Mezghar, riding a giant spectral owl, arrives from the northeast.
Silas slaps Mudflower, a well-fed pig on the cheek.
Mezghar stares implacably at Silas.
Silas says, "I slapped that fat pig."
Sothantos says, "Don't be embarrassing."
You say in a mellifluous voice, "Mudflower is very sweet!"
You say to Mudflower, a well-fed pig in a mellifluous voice, "Don't worry! He didn't mean it!"
Silas slaps Mudflower, a well-fed pig on the cheek.
...
Sothantos says to Mezghar, "I apologize.
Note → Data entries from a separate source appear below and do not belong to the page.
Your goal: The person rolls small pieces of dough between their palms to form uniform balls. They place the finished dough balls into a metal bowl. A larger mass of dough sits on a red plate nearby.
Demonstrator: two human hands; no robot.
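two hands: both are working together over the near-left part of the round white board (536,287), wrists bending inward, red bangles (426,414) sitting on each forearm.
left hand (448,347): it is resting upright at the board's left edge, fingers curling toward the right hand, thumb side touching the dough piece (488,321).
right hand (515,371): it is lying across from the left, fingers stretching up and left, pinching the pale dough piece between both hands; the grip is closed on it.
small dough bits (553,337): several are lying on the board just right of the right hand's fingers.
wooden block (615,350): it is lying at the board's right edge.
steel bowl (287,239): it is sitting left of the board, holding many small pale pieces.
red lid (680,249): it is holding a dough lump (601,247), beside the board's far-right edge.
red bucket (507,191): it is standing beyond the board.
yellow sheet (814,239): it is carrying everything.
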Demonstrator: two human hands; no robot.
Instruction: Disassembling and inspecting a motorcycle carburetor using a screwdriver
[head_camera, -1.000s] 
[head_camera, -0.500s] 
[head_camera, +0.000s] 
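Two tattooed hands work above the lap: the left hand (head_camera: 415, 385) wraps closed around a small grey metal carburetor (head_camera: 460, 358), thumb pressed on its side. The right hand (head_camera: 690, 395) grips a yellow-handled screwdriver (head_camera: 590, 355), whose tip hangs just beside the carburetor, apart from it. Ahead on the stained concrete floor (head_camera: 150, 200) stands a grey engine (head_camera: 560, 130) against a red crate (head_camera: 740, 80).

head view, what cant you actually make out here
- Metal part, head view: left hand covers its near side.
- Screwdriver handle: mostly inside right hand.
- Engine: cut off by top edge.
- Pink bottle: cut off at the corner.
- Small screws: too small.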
My husband can be difficult."
Mezghar says to Sothantos in a measured, basso voice, "Noted."
Sothantos says, "You shouldn't have said that."
Silas says, "I didn't threaten anybody. I slapped the pig."
Close to despair, Sothantos inhales deeply and pinches the bridge of his nose.
...
Sothantos slaps Mudflower, a well-fed pig on the cheek.
Sothantos peers at Mudflower, a well-fed pig unscrupulously.
Silas says, "I expected a squeal."
Silas says, "I got nothing."
Sothantos says, "It appears quite silent."
Silas says to Mezghar, "I apologise. My husband can be difficult."
i'm a rebel
Never thought I'd be that guy, but I guess we all become what we hate.